Got a credit card debt that’s currently being divvied up as part of your forthcoming divorce settlement? Or an old utility collections account you thought a past roommate had paid? Creditors won’t see these explanations or that any debts on your report are in dispute unless you formally take the issue up with the major credit reporting agencies and/or your creditors. And, even then, it’s possible for the dispute to go un-noted. That’s not to say you should go around formally contesting all gray areas appearing on your credit report — in fact, doing so could possibly hurt your credit score in the interim by losing out on the positive payment history or credit age of the account. (You can read more about how disputes are handled here.) But it is important to recognize that context is generally excluded from your numbers.
Though context may, at times, seem vital, you shouldn’t use the lack thereof as a reason to ignore your scores — they’re still going to drive whether you can get a loan or other service contract and what interest rates or fees you’re likely to pay. As such, it’s important to keep abreast of where you stand and identify areas in which you can improve. (You can can check your credit scores for free each month on Credit.com to track your progress and get an action plan for which areas of your credit need work.)

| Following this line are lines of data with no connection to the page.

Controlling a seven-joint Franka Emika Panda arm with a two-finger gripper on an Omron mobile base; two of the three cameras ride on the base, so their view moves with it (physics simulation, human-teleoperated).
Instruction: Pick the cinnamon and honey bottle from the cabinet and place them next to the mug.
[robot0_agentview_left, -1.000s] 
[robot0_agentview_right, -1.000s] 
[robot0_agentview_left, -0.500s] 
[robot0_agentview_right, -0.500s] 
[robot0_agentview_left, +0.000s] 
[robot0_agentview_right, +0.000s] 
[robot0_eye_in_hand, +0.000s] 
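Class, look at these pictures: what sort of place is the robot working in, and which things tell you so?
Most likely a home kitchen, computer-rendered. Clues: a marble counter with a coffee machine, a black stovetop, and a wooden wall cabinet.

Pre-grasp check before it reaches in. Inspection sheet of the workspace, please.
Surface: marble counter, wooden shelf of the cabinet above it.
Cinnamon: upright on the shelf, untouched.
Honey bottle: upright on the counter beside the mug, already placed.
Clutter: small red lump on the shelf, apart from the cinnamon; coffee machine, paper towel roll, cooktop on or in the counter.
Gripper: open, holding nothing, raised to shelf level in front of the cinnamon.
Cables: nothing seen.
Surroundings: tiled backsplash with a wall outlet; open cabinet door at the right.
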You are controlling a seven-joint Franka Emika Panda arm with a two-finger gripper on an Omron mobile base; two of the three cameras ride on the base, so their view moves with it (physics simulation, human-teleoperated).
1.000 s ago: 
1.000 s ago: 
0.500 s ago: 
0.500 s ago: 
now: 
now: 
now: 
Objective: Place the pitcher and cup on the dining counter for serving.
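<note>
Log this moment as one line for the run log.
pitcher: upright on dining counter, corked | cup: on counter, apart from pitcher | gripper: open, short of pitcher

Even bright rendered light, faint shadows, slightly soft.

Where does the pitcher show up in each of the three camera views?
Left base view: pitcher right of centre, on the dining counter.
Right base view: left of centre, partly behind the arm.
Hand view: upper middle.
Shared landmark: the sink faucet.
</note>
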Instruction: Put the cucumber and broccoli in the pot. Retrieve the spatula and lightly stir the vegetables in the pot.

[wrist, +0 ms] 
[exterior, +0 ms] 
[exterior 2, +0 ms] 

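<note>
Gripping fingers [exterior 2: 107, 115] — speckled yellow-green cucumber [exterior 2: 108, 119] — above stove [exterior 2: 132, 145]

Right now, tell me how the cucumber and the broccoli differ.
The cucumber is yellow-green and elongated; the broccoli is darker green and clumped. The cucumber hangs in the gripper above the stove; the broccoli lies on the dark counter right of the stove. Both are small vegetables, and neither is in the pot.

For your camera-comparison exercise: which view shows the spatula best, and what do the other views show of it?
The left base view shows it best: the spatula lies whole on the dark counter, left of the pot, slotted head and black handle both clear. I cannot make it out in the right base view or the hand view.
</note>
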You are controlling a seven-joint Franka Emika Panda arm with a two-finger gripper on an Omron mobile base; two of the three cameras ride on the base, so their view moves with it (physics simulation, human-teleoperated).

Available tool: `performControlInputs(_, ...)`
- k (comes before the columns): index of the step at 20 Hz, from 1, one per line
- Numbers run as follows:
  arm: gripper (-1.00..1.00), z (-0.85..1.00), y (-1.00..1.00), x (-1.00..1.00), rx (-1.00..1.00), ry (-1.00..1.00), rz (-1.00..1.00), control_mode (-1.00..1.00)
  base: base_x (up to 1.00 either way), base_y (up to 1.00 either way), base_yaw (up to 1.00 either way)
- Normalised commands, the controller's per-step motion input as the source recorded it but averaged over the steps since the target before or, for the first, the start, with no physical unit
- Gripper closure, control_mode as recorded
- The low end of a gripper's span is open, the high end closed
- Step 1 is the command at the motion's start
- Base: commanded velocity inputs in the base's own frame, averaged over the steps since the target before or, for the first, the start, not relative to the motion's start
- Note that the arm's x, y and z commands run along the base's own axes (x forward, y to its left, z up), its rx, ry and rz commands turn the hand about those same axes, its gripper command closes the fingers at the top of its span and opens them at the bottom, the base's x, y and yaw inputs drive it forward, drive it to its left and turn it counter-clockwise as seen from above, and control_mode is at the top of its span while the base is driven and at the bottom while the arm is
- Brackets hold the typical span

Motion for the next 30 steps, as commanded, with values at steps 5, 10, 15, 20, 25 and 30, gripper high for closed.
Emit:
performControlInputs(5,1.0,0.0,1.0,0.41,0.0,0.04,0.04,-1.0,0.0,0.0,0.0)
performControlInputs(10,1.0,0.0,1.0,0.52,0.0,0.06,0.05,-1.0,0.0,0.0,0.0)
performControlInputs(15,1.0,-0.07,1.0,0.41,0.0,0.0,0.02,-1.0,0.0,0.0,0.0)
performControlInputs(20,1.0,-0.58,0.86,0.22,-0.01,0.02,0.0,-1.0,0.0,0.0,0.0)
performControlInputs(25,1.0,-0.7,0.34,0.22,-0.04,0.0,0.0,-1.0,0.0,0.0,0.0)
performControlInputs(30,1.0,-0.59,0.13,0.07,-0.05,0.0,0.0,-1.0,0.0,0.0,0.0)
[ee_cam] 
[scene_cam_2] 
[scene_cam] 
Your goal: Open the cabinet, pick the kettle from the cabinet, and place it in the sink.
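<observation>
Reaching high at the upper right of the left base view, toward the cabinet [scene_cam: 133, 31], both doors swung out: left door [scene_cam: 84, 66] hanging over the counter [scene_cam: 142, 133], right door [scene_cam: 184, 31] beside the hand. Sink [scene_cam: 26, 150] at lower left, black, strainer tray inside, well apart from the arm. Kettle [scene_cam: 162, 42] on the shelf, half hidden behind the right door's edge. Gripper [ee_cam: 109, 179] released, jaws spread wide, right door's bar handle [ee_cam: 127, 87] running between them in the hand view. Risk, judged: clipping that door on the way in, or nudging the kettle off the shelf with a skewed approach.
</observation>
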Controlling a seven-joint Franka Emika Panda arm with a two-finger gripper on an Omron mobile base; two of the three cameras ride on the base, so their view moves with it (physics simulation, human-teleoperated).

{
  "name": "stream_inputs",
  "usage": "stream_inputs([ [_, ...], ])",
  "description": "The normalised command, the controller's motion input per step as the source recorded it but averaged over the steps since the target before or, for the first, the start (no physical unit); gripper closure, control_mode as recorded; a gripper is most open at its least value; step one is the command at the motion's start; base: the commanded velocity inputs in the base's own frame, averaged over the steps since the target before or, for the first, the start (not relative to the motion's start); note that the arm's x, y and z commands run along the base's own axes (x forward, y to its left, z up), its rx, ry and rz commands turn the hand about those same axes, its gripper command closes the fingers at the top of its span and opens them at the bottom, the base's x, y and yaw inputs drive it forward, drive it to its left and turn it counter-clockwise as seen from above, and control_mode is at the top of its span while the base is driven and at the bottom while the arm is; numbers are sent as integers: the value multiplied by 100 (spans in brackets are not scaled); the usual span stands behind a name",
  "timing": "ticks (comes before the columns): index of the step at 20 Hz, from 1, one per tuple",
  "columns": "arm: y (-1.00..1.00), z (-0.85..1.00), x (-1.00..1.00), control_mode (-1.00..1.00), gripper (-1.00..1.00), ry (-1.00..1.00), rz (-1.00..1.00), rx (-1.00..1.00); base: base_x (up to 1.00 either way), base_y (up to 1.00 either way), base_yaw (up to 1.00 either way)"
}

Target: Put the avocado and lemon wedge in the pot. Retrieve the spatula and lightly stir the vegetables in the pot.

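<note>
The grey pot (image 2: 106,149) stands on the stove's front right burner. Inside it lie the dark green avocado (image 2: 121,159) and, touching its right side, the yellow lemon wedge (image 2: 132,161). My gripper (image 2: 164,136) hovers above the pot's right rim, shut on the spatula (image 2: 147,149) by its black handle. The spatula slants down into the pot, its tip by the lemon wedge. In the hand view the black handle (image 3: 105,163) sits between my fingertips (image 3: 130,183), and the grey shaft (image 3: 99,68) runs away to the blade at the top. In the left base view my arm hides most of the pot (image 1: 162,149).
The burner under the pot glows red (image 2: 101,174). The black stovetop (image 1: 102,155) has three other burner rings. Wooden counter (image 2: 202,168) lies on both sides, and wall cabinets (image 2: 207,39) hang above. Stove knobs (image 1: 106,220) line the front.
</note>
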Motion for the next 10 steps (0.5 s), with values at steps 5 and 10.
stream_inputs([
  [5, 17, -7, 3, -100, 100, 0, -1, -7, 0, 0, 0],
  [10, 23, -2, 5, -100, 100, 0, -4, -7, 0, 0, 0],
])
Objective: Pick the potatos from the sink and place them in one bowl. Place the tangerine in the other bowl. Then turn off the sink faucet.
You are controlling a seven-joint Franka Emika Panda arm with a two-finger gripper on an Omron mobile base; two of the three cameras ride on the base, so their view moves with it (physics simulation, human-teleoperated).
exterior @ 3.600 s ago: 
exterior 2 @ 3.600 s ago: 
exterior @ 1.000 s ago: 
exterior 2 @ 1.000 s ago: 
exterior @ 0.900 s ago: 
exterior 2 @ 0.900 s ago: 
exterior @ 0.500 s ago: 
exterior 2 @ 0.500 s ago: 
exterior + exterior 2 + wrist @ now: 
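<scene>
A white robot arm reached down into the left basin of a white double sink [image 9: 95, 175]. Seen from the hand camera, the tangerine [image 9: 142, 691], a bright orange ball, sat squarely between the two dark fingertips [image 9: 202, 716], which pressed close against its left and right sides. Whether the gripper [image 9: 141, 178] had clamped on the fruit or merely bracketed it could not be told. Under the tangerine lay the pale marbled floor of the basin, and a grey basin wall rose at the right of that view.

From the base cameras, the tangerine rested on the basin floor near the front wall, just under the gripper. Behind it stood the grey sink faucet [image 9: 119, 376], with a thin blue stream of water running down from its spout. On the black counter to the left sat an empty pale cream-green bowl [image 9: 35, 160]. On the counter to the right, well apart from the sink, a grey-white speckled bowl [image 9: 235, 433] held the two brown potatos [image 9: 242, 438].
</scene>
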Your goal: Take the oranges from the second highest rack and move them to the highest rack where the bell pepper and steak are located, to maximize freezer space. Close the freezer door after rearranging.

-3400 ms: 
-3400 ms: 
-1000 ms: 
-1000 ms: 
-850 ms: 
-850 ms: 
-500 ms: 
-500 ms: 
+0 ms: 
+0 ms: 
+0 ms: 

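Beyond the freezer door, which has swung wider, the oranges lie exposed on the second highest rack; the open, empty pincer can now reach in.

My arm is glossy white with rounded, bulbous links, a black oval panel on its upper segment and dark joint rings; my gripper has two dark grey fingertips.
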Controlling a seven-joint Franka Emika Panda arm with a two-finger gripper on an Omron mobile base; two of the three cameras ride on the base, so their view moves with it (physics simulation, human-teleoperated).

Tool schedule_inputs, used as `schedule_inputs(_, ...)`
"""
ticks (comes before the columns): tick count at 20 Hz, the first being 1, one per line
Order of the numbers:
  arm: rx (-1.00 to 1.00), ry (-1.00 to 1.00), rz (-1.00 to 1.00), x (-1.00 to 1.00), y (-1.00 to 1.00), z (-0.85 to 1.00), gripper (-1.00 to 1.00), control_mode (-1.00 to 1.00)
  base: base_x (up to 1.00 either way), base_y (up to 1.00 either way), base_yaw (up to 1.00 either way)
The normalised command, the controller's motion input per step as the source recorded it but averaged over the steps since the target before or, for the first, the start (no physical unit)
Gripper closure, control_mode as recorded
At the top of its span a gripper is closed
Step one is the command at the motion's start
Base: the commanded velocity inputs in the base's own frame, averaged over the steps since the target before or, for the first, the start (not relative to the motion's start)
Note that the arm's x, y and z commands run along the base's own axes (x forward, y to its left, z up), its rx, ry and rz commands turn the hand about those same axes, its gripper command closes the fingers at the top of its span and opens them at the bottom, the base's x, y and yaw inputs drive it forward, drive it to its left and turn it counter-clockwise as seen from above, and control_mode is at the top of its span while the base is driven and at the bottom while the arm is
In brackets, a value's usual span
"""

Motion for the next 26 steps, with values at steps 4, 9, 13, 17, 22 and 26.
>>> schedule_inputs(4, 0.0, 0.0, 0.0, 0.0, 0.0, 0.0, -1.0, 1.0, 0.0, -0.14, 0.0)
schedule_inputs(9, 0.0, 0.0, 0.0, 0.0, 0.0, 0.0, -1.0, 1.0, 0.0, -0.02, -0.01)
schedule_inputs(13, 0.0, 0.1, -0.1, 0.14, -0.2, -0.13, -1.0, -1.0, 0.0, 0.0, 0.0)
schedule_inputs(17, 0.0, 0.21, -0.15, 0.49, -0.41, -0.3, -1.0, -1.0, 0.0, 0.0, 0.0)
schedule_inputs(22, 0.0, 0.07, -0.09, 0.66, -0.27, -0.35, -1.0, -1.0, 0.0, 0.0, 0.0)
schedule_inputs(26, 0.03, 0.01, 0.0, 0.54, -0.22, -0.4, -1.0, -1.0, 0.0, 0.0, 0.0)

If you don’t know where to start, checking for errors, paying down high credit card balances and getting any delinquent accounts you’re not contesting out of default could give your scores a short-term bump. You can help keep your credit score in tip-top shape in the long run by making all payments on time, keeping the amount of debt you owe below at least 30% and ideally 10% of your total available credit and only adding new credit lines as your wallet (and your scores) can afford it. (If you want some help with fixing your credit or don’t want to do it yourself, you can hire someone to help — read more here.)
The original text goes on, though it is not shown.